Barr had a chestnut hue? I wasn’t expecting this unusual phrasing, so on first pass, my subconscious parsed this as a missing comma. Had it read, “lustrous curls of a chestnut hue,” I might not have stumbled. But any time I have to pause to examine a disruption on the first page, I have to count it as a WTF, even if I am able to piece it together afterward.
Analysis: I immediately noticed the unconventional layout style—no paragraph indents and no inter-paragraph spacing—which makes the text very hard to scan but I tried to read on despite that. Unfortunately, I lost my place several times on the first page and kept having to backtrack to find the correct line.
Many authors don’t realize that it is crucial to have visual signposts that the eye can orient against on the left hand side of the text block. That is how we stay on track as the eyes saccade to the beginning of the next line. Having ragged paragraph ends on the right side simply isn’t enough. And when you can’t saccade on autopilot, you can’t immerse.

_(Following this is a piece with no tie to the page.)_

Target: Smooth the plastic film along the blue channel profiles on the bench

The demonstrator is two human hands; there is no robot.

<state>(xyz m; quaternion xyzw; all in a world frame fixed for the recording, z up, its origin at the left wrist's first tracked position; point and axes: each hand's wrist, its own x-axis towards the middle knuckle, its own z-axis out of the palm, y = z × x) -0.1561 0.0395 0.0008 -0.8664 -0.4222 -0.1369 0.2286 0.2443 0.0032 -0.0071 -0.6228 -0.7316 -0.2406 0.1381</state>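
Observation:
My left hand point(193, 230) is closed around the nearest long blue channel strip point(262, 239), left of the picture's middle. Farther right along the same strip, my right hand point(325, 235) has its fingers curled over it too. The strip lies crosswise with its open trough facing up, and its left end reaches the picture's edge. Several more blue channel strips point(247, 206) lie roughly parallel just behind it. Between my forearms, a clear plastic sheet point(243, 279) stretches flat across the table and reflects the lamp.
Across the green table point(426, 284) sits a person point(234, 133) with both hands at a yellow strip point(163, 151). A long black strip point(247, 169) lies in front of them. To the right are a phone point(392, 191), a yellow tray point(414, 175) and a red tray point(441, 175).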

Analysis: There have been a few odd turns of phrase, archaisms and grammatical inversions, but I let them pass as minor irritants because there was something in the story holding my interest. But in the side mirror, I kept noticing little sections of trudging rhythm. Finally, I came to a passage where the story was clearly in tension but the rhythmic plodding of declarative sentences returned, this time in direct opposition to the mood of the scene.
This is a difficult feeling to describe, but it’s a bit like watching a movie where everything is supposed to be happy, but the sound track is playing some kind of low groaning dirge in a minor key. They simply don’t fit each other, and the dissonance pops you out of the experience.
Punctuation is sooooo important.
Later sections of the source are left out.